Records contained in a dataset:
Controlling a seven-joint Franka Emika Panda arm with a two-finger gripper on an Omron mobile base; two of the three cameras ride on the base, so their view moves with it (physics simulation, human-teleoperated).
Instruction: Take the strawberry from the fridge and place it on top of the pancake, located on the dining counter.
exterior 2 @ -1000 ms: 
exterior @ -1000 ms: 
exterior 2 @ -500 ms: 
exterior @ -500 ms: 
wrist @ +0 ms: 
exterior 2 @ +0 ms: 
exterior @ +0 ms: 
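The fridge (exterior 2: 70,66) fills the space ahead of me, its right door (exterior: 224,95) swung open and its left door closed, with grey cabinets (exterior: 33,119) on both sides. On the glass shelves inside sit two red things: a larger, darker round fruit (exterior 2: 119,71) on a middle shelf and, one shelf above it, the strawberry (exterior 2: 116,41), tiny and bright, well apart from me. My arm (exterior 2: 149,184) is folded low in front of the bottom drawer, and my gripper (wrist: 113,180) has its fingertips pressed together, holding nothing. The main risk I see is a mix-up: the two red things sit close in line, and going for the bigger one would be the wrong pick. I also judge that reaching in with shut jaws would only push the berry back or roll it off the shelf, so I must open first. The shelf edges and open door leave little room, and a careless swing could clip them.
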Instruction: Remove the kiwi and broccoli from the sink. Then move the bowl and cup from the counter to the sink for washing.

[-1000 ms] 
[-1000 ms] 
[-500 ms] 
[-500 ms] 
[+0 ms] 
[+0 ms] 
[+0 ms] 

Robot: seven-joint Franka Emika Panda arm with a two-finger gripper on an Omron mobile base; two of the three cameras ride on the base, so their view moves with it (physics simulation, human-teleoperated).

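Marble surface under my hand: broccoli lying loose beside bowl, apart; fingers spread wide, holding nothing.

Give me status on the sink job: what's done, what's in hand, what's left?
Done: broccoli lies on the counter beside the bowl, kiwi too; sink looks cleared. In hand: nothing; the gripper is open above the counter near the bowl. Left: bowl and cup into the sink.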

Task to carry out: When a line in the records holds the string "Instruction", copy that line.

Expected output:
Instruction: Take the strawberry from the fridge and place it on top of the pancake, located on the dining counter.
Instruction: Remove the kiwi and broccoli from the sink. Then move the bowl and cup from the counter to the sink for washing.

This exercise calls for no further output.